Hoch kompliziert wird es, würde das eingeleitete Verfahren zur Teilprivatisierung sofort eingestellt oder auf eine private Rechtsform für den UWB generell verzichtet. Dies hätte Nachzahlungen der Umsatzsteuer für die Jahre seit 1995 in Höhe von 16,9 Millionen Euro zur Folge. Nur 6,6 Millionen stehen aber für diesen Zweck in einer Rücklage bereit. Den Rest müsste der UWB finanzieren, und das wiederum könnte auch Einfluss auf künftige Gebührenberechnungen haben. Die Bürger müssten mit Steigerungen rechnen.
SPD und Grüne hatten auch wegen eines Urteils des Europäischen Gerichtshofes den Stopp des Teilprivatisierungsverfahrens gefordert. Das hat nach Ansicht der beiden Fraktionen zur Folge, dass ein UWB mit einem privaten Partner sich einer europaweiten Ausschreibung bei der Vergabe von Stadtreinigung oder Abwasserbeseitigung stellen müsste. Doch diese Entscheidung sei für das Verfahren in Bielefeld nicht von Bedeutung, urteilt die Verwaltung. Wegen eines weiteren anhängigen Verfahrens beim Europäischen Gerichtshofes empfiehlt er lediglich, die Teilprivatisierung zunächst ruhen zu lassen. Ein »rechtliches Erfordernis«, es zu beenden, sieht er nicht.

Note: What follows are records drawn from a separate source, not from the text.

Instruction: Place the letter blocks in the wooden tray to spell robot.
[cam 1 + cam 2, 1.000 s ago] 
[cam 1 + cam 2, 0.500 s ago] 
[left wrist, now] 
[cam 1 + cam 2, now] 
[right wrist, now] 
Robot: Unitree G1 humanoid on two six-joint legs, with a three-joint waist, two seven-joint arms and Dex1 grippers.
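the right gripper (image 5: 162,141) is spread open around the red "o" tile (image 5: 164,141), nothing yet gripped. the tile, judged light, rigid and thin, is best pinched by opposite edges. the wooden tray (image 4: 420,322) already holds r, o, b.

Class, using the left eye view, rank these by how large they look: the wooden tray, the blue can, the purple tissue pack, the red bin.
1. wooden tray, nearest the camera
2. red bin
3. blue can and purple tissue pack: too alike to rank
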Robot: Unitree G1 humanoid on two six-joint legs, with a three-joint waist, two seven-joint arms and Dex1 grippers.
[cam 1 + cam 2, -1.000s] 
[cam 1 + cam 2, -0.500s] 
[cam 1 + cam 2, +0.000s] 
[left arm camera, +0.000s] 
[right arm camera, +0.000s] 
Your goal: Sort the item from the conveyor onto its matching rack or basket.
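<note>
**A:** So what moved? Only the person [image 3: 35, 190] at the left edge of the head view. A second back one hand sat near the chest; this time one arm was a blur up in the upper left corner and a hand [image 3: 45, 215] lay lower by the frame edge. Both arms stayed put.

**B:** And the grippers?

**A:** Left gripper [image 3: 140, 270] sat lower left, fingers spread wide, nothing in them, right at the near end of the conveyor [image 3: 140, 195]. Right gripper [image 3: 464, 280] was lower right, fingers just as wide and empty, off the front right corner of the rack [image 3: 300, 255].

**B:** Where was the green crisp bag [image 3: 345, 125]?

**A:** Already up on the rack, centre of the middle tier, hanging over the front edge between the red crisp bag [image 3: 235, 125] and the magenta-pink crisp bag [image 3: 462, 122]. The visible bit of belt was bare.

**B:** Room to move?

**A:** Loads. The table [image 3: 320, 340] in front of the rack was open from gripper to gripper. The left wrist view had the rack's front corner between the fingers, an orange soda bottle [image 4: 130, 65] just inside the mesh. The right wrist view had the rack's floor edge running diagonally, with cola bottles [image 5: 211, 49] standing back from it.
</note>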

Die neue »Sparkoalition« aus CDU. SPD, Grünen und Bürgergemeinschaft hat sich inzwischen darauf verständigt, bis Oktober eine Grundsatzentscheidung zum UWB zu treffen. Oberbürgermeister Eberhard David (CDU) erwartet von den Fraktionen, eine klare Aussage, wohin es nun gehen soll.